Near the doorway, a cripple paces back and forth before hobbling toward the crowded semicircle of onlookers with the aid of a cane. His hair is a sulfurous orange, and his mouth opens to expose a gold tooth. Flashing a grin at an old Latino man with a face like Hemingway’s protagonist from “The Old Man and the Sea,” he shuffles over to the group glued to the TV. As he fights for an unobstructed view, shouts and curses bounce off the walls and the crowd grows louder and wilder until the tension in the room becomes unbearable. Then, as if on cue, a great silence falls over the room, expanding like a giant soap bubble until it is burst by a terse yelp from the toothless man.
With that, tiny pieces of paper are thrown to the floor, feet shuffle away from the screen and mouths explode in chatter. The room hums again.
Welcome to the world of off-track betting. Or, rather, welcome to a betting parlor in Carroll Gardens, Brooklyn, one of dozens around New York’s five boroughs, and a mecca for the local gamblers and diehard horse racing fans of my neighborhood. This is home plate for the kind of hard-luck pricks whom life has shortchanged from Day 1. Every day they plunk down a crisp bill, crossing their fingers for luck, on one of those magnificent, powerful beasts in hopes of hitting it big and changing their lot in life. It’s an act as futile as pissing into the wind.
Spending my Saturday and Sunday afternoons at OTB for two months now, I have joined a cast of characters who look like they walked off the pages of a Nelson Algren novel, a dozen Frankie the Machines and Sparrow Saltskins in the flesh. I’ve landed the plum role of the wayward kid they try to set straight.
“You should go to the park or visit a museum. This is a rough game,” they say. “Don’t start betting; you’ll never stop.”
Judging from the turnout at the OTB parlor, they may be right. It is open seven days a week and, unlike other businesses, has no trouble holding onto its customers. Even a Monday evening bubbles with energy, and on weekend afternoons the joint is positively electric. Italians, Poles, Jamaicans, Puerto Ricans — a half-dozen languages bounce off the walls, spoken by a half-dozen nationalities all focused on one thing: What horse will win the next race?

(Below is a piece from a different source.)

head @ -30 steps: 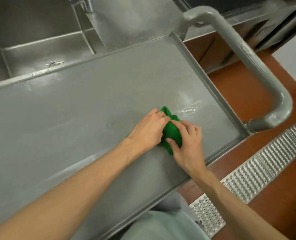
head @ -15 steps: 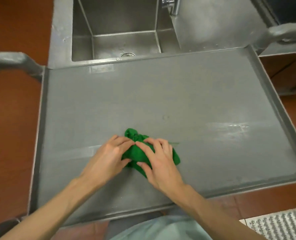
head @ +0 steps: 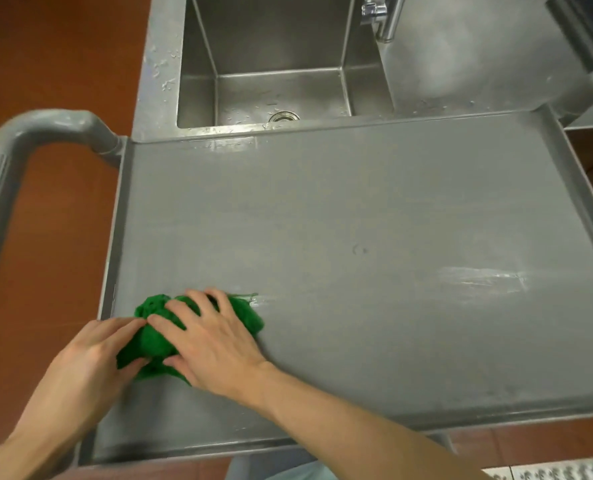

The OTB on Court Street has eight TVs broadcasting races. Not more than three ever show the same race at once. This means when one race ends, someone can walk across the floor and bet on the next race about to go off — and the next, and the next. It’s like a cafeteria line for gamblers.
The regulars bet on races piped in via satellite from places like Gulfstream Park and Hialeah in Florida and Santa Anita Raceway in California nearly 365 days a year. Some places even stay open until 3 a.m. to catch races going off in Australia. It’s been five months since the Breeder’s Cup, two days since the Kentucky Derby, but for the diehards, the Derby and the Cup — the marquee events of the racing year — are no different from any other day of the year. If you’re holding a winning ticket it’ll pay off, and that’s what matters.
For the uninitiated, here’s a brief lesson in playing the ponies. A buck fifty buys a program at the OTB parlor. After looking over the printed information (past performances, class, breeding, etc.) and choosing a horse, there are three main ways to bet. You can pick a horse to win, meaning it must come in first; pick to place, meaning it must finish second or better; or pick to show, meaning the horse must finish third or better.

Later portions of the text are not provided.